▸ **WORK INSTRUCTION**: Find the line with "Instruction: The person" in the records below. Copy it and every line after it, up to and including the line with "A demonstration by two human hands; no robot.".

▸ **DATA**:
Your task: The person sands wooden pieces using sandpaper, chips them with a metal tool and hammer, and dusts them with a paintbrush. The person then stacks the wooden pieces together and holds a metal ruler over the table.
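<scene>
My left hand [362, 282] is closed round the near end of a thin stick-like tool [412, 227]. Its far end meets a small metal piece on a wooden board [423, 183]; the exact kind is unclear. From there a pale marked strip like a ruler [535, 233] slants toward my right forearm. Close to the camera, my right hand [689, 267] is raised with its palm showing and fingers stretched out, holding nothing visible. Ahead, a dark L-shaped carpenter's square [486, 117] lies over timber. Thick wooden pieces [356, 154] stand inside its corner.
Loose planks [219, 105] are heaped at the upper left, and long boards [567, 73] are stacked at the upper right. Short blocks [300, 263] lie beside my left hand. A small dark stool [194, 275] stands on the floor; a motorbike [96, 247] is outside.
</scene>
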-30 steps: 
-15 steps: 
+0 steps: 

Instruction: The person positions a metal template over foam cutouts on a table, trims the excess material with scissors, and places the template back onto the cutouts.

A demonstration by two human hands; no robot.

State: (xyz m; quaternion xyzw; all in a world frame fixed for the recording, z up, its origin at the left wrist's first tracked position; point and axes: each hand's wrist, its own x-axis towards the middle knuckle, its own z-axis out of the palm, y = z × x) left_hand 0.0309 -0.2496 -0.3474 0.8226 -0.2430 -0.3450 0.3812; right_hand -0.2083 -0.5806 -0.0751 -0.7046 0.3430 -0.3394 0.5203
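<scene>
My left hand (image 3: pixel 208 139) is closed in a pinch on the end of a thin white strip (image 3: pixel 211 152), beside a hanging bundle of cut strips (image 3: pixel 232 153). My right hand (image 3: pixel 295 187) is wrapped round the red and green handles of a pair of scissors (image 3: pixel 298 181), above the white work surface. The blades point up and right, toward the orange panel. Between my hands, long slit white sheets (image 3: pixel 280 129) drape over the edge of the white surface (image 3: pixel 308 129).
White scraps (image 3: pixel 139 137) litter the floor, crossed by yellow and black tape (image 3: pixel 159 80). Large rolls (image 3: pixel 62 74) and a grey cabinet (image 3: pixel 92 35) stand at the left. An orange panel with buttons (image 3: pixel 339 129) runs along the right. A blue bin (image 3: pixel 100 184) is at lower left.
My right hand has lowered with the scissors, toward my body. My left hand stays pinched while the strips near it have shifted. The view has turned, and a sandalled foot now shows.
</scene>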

▸ **RESULT OF THIS TASK**:
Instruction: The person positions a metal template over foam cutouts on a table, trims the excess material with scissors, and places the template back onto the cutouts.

A demonstration by two human hands; no robot.

This answer leaves nothing further to address.